Zimbabwean case law also tries to define what the audi alteram partem rule is.
In the 2003 High Court case of Chirenga versus Delta Distribution, Justice Smith ruled that where an employee charged for misconduct opts to have legal representation, and his request is turned down, the requirements of the audi alteram partem rule would not have been met, even where the code of conduct is silent on the right to representation.
In another High Court case of Rwodzi versus Chegutu Municipality (2003), Justice Mavangira went further and laid down seven steps that should be taken to ensure the audi alteram partem rule is complied with where disciplinary charges are brought against an employee. The steps are:
the employee should be given reasonable notice of the impending hearing. The reasonableness of the amount of notice given will depend on factors such as the seriousness and complexity of the case;
the hearing must precede the decision;
the hearing must be timeous, to ensure that it takes place when the facts are still fresh in the minds of the parties and their witnesses.
However, where the employee requires time in order to prepare for the hearing or to arrange for representation, he should be given a reasonable opportunity to do so;
the employee must be informed of the charge(s) against him, to meet the need for adequate preparation;
the employee should be present at the hearing, but if he refuses to attend the hearing without good cause or has absconded the employer may be entitled to proceed with a hearing in his absence;
the employee must be permitted representation and
the presiding officer must be impartial.
If you look closely, these guidelines mirror the ones listed in the Mahlangu versus CIM Deltak case mentioned above.
Most organisations’ registered codes of conduct meet the criteria laid own in the said case law. Where your code of conduct violates or does not meet such criteria, it is advisable to either amend or replace it.
Let me hasten to say that the guidelines laid down by the courts need to be interpreted cautiously.
There is a propensity, especially on the part of employees to misconstrue the meaning of these court judgements.
For instance, it would be absurd for a qualified chartered accountant to demand to have an interpreter in a hearing in which a white manager is presiding.

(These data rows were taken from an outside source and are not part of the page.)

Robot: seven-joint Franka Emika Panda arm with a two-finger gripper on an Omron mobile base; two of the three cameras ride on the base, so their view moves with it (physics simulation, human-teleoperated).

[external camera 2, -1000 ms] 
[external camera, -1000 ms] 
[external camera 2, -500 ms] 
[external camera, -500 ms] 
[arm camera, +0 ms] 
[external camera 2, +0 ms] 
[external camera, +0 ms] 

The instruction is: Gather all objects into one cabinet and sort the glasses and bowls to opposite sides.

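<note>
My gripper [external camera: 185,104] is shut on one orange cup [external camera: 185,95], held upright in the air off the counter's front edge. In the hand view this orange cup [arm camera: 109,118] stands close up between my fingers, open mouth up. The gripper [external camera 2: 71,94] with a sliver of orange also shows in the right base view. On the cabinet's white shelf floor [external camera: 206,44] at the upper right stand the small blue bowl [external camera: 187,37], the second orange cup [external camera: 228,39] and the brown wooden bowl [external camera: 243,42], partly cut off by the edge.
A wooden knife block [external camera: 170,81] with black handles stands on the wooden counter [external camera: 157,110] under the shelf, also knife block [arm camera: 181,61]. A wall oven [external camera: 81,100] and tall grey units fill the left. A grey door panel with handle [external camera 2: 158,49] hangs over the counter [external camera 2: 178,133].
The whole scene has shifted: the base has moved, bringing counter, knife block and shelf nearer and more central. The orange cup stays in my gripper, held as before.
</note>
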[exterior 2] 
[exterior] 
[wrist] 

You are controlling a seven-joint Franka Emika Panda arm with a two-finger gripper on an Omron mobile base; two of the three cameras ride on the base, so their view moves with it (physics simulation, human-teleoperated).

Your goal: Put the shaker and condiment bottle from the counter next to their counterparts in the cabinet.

That is likely to be dismissed as being frivolous and vexatious.
Of course, it will be. However, such demand may be taken seriously in circumstances where the accused person is an unsophisticated, lower level employee.
In the same vein, insisting on calling witnesses where there is clearly no need for them is not likely to assist the accused employee.
For employers, the due disciplinary process may be unpleasant but it has to be complied with. If you violate the audi alteram partem rule, the courts may order you to either reinstate the employee you have dismissed or to pay damages.
The “you are fired!” scenes we are bombarded with in movies and soaps on a daily basis are not a reflection of the reality on the ground.